Only one stretch of the data below is needed. Output the lines from the one with "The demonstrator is" up to and including the one with "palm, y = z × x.", exactly as they stand.

☆ ☆ ☆ ☆ ☆

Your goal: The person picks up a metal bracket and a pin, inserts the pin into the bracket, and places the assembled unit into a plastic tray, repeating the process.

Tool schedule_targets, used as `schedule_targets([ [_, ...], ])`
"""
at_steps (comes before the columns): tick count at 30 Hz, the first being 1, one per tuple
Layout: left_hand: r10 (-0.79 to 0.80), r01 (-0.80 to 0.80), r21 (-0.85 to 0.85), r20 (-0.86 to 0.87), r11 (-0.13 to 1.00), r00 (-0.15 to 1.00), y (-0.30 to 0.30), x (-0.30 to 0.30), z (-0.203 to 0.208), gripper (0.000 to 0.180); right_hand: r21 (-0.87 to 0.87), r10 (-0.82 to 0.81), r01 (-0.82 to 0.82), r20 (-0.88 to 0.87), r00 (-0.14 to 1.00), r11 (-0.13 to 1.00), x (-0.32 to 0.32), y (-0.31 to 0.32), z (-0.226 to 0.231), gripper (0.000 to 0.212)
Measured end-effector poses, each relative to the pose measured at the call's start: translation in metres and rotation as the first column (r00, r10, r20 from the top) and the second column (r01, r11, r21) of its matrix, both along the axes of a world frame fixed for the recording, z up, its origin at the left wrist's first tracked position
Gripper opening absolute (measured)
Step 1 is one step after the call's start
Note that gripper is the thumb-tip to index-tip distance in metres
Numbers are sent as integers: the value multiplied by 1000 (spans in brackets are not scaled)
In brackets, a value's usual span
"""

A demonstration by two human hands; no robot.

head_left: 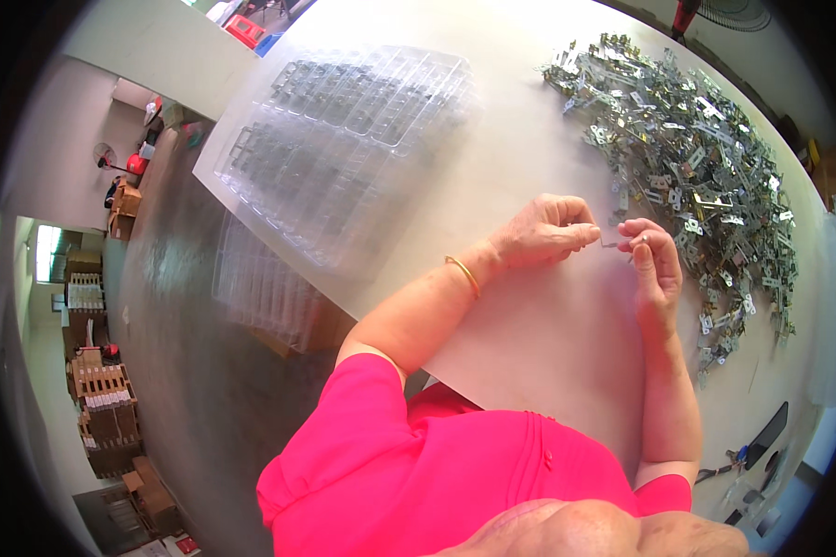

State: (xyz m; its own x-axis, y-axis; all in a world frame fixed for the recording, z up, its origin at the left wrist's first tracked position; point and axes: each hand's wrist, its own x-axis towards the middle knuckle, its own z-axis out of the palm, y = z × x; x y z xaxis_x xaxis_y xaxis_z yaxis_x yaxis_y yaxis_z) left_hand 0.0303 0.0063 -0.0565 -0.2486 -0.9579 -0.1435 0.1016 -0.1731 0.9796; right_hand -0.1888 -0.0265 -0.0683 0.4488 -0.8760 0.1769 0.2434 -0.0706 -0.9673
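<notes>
Over the pale table, my left hand (550,227) is closed in a pinch, thumb against forefinger. A small thin metal piece (609,245) shows in the narrow gap between my two hands, at the left fingertips; its exact shape is too small to tell. Facing it, my right hand (655,265) has its thumb and fingers drawn together, and what they grip is mostly hidden. Just beyond and to the right of my right hand spreads a big heap of small metal brackets (687,167), silver with some brass-coloured bits.
Clear plastic compartment trays (344,139) with small metal parts lie on the table (520,343) at the left. More clear trays (265,283) stand lower, beside the table's left edge. Pliers-like tools and a dark flat object (766,436) rest at the right. Cardboard boxes (107,390) line the far left.
</notes>
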Motion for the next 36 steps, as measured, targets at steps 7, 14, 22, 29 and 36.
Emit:
schedule_targets([
  [7, 24, -24, 27, 3, 999, 1000, -1, 0, -1, 22, -494, -86, -59, -266, 960, 868, 6, 5, 8, 9],
  [14, -47, 49, 101, -29, 994, 998, -1, 4, 3, 37, -535, -101, -64, -273, 957, 842, 6, 7, 1, 10],
  [22, -92, 25, -159, -425, 987, 900, -13, 16, -14, 49, 259, -123, 102, 65, 990, 960, 8, 3, 1, 11],
  [29, -68, 11, -180, -311, 984, 948, -9, 5, -5, 43, 362, -48, -52, 262, 964, 931, 6, -2, -9, 10],
  [36, 81, -131, -92, -414, 987, 907, -9, 2, -13, 25, 277, -111, 79, 104, 988, 958, 13, 6, -10, 13],
])
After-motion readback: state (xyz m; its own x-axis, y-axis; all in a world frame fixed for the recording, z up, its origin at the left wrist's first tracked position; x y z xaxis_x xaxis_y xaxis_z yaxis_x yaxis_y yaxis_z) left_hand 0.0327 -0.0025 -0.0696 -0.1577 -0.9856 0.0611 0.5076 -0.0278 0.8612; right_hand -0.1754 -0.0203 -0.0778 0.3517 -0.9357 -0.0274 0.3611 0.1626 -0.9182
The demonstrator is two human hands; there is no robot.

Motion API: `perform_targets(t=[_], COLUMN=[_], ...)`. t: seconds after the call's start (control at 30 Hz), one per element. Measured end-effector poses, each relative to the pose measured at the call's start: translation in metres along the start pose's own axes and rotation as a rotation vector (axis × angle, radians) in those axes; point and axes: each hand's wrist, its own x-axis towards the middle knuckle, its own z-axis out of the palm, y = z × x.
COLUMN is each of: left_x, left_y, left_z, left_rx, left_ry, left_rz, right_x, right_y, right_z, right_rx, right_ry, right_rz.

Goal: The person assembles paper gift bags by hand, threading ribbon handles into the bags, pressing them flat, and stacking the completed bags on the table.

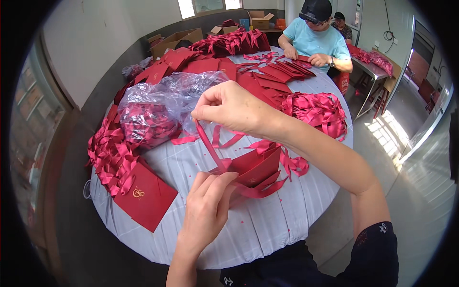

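Observation:
A small dark red paper bag [262,165] stands on the table in front of me, its top open. My left hand [206,203] is closed at its left side, thumb and fingers pinching the rim where a ribbon comes out. Raised above it, my right hand [234,106] pinches the upper end of that red satin ribbon [206,142], which runs taut and slanting down to the bag. A ribbon loop [260,192] hangs over the bag's near side. The tips of my left fingers are partly hidden behind the bag's edge.
A round table [258,234] with a pale cloth bears a clear plastic bag [150,115] of ribbons, a ribbon heap [318,112], and finished-looking red bags [146,198] at left. More flat red bags [282,74] lie across it. Opposite, a person in light blue [318,40] handles red pieces.

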Motion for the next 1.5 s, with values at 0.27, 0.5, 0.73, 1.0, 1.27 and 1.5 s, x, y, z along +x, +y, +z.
perform_targets(t=[0.27, 0.5, 0.73, 1.0, 1.27, 1.5], left_x=[0.0, 0.0, -0.001, -0.008, -0.022, -0.027], left_y=[0.002, 0.0, -0.007, -0.023, -0.07, -0.089], left_z=[0.001, 0.004, 0.002, 0.004, 0.01, 0.018], left_rx=[0.005, 0.0, -0.128, -0.313, -0.228, -0.035], left_ry=[0.015, 0.028, 0.149, 0.091, -0.026, -0.144], left_rz=[0.028, 0.018, -0.213, -0.558, -0.712, -0.776], right_x=[-0.001, -0.023, -0.106, -0.116, -0.14, -0.149], right_y=[0.009, 0.025, 0.016, 0.045, 0.063, 0.071], right_z=[0.002, -0.007, 0.012, 0.028, -0.01, -0.036], right_rx=[0.009, -0.353, -0.477, -0.326, 0.147, -0.015], right_ry=[-0.08, 0.149, 0.124, -0.003, -0.259, -0.026], right_rz=[-0.045, -0.091, -0.228, -0.098, 0.452, 0.416])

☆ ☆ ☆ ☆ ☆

[Written solution]:
The demonstrator is two human hands; there is no robot.

Motion API: `perform_targets(t=[_], COLUMN=[_], ...)`. t: seconds after the call's start (control at 30 Hz), one per element. Measured end-effector poses, each relative to the pose measured at the call's start: translation in metres along the start pose's own axes and rotation as a rotation vector (axis × angle, radians) in those axes; point and axes: each hand's wrist, its own x-axis towards the middle knuckle, its own z-axis out of the palm, y = z × x.

No more output remains.